In re Landmark Fence

Summarized by:

  • Court: 9th Circuit Court of Appeals Archives
  • Area(s) of Law: Bankruptcy Law
  • Date Filed: 09-11-2015
  • Case #: 13-55509, 13-55574
  • Judge(s)/Court Below: Circuit Judge McKeown for the Court; Circuit Judges Reinhardt and Smith
  • Full Text Opinion

Appellate courts have jurisdiction over appeals from a non-final order in the bankruptcy court in consideration of these factors: (1) the need to avoid piecemeal litigation; (2) judicially efficiency; (3) systemic interest in preserving the bankruptcy court’s role as the fact finder; and (4) delaying the review would cause either party irreparable harm.
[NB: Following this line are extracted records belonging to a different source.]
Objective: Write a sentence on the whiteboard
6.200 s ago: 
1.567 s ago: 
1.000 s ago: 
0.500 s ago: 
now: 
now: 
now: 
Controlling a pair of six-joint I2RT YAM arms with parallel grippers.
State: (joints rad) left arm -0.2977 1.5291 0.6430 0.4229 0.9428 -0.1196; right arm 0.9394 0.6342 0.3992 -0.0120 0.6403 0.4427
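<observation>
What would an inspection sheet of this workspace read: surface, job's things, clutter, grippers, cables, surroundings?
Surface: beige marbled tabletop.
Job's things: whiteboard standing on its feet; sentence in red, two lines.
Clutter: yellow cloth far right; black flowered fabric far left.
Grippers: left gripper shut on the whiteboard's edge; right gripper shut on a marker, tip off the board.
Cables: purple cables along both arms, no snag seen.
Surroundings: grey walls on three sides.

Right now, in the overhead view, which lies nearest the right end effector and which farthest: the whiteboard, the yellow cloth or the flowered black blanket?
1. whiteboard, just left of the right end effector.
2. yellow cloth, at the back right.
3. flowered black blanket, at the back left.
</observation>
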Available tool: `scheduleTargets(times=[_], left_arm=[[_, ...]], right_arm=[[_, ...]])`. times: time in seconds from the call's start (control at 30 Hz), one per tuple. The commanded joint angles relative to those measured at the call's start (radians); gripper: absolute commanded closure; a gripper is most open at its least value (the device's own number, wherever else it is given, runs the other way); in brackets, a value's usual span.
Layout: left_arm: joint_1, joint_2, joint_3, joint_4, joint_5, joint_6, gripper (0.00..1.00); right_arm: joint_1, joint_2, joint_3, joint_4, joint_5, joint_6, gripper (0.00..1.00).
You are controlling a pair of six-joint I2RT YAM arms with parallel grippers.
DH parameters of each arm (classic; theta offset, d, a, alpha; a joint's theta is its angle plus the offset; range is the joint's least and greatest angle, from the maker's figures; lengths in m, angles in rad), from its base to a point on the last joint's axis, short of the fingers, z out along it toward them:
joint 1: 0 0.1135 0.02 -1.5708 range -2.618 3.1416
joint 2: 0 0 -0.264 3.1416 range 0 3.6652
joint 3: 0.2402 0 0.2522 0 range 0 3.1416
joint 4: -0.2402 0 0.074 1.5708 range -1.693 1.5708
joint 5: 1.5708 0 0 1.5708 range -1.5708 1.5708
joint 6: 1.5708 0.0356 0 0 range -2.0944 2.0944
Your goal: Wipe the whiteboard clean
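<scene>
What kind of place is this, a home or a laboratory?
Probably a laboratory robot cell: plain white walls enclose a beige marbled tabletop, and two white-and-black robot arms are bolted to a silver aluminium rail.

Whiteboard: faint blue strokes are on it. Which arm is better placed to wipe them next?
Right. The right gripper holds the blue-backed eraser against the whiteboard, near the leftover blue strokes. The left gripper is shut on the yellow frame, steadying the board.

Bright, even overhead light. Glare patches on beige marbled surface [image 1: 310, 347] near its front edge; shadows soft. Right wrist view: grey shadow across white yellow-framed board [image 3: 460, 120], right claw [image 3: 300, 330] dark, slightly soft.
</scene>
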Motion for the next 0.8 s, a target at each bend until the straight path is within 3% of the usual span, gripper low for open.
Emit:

James Sahagun and Gerardo Garcia (collectively “Sahagun”) filed a class action suit against their former employer Landmark Fence Company (“Landmark”) for allegedly failing to pay various wages pursuant to California law. However prior to the trial, Landmark filed for bankruptcy. The bankruptcy court awarded Sahagun roughly $15 million for unpaid wages, interest, penalties, and accounted for the employees’ travel costs to-and-from worksites. The district court affirmed the bankruptcy court’s ruling regarding the damages, but remanded the case for further fact finding because the bankruptcy court applied an incorrect standard regarding Landmark’s obligation to pay wages for its former employees’ travel time between worksites. On appeal, the Ninth Circuit resolved the issue of whether it had jurisdiction over the appeal subsequent to the district court’s order vacating and remanding the case back to the bankruptcy court. The panel explained that it has jurisdiction over an appeal from a non-final order in the bankruptcy court if: “(1) [there is a] need to avoid piecemeal litigation; (2) it is judicially efficiency; (3) [there exists a] systemic interest in preserving the bankruptcy court’s role as the fact finder; and (4) delaying the review would cause either party irreparable harm.” When the district court had specifically remanded the case back to the bankruptcy court with instruction to “further fact-find,” the appellate court would be divesting the bankruptcy court of its opportunity to act as the fact finder regarding the wages owed to the former employees for their travel costs. Thus, the panel held that the explicit order by the district court to the bankruptcy court to act as the fact finder in conjunction with the other factors manifested the panel's lack of jurisdiction, and moreover, gave the panel no authority to grant Landmark’s request to vacate the district court’s orders. DISMISSED.